# INFORMATION SHOWN:
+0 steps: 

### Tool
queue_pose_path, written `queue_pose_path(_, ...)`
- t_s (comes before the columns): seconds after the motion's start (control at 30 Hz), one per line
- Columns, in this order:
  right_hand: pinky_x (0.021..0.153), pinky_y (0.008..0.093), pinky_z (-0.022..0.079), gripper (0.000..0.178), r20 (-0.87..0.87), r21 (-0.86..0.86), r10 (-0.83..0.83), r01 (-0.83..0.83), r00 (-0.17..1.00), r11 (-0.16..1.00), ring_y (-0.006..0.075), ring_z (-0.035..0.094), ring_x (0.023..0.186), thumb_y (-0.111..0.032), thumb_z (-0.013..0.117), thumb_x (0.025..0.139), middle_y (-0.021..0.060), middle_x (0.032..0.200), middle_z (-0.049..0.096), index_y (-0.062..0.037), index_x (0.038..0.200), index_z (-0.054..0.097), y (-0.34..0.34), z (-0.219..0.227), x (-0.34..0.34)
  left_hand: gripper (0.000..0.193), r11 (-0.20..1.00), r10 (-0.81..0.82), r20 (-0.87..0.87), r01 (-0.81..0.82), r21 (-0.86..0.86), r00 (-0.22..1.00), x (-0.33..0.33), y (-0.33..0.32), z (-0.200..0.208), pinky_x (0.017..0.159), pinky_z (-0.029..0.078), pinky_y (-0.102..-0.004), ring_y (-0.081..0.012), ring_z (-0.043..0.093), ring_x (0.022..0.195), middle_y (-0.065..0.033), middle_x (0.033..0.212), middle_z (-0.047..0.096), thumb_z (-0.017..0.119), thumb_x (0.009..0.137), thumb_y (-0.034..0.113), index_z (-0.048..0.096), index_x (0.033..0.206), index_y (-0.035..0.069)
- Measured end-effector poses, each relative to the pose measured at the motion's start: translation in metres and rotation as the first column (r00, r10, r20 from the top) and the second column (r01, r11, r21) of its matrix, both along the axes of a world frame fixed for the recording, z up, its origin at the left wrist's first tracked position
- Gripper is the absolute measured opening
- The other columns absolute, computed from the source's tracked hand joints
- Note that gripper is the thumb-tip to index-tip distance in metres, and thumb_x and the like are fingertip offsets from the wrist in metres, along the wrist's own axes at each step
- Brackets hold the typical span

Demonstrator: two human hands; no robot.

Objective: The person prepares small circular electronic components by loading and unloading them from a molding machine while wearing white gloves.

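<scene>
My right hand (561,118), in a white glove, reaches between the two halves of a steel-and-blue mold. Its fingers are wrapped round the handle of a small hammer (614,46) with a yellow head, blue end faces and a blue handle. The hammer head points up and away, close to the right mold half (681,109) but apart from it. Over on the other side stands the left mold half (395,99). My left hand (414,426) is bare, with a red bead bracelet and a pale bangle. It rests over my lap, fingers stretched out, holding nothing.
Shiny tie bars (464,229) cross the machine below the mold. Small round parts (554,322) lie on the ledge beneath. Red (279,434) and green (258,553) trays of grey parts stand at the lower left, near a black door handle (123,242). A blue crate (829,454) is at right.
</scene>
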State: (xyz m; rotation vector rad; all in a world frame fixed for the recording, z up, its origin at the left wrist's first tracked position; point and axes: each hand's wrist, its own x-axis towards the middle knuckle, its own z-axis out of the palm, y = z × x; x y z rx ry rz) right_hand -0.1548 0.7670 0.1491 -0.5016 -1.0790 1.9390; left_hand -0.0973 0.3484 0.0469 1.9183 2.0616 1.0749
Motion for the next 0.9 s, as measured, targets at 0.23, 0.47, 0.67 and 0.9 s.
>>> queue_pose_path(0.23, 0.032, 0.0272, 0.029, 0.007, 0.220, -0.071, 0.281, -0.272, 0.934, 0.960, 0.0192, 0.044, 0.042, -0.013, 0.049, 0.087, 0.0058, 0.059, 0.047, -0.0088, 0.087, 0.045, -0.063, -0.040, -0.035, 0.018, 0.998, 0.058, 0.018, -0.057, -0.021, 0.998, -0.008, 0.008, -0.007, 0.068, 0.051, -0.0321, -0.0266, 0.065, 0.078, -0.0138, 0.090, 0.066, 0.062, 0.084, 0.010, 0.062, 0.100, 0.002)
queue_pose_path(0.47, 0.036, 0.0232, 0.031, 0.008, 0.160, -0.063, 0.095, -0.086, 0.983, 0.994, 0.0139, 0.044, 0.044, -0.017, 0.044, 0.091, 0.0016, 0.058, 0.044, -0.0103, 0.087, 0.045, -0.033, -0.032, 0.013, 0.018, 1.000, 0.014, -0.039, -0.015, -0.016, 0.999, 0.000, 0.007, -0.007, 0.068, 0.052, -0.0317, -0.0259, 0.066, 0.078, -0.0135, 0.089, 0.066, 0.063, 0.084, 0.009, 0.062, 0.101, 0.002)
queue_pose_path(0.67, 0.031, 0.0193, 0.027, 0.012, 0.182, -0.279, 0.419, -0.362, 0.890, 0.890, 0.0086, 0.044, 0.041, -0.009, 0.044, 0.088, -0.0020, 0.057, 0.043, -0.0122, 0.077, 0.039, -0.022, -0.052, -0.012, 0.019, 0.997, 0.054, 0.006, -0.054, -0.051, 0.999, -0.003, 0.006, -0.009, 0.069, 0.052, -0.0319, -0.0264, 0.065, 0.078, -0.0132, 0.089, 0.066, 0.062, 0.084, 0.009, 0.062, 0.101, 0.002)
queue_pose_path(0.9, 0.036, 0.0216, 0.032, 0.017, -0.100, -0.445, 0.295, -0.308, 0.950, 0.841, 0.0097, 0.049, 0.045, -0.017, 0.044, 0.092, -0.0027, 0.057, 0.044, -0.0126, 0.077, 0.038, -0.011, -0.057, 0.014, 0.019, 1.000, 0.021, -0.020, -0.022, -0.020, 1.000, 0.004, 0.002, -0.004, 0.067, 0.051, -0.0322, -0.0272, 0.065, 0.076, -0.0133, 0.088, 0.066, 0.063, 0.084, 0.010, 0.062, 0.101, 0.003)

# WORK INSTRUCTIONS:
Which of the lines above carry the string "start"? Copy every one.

# RESPONSE BELOW:
- t_s (comes before the columns): seconds after the motion's start (control at 30 Hz), one per line
- Measured end-effector poses, each relative to the pose measured at the motion's start: translation in metres and rotation as the first column (r00, r10, r20 from the top) and the second column (r01, r11, r21) of its matrix, both along the axes of a world frame fixed for the recording, z up, its origin at the left wrist's first tracked position

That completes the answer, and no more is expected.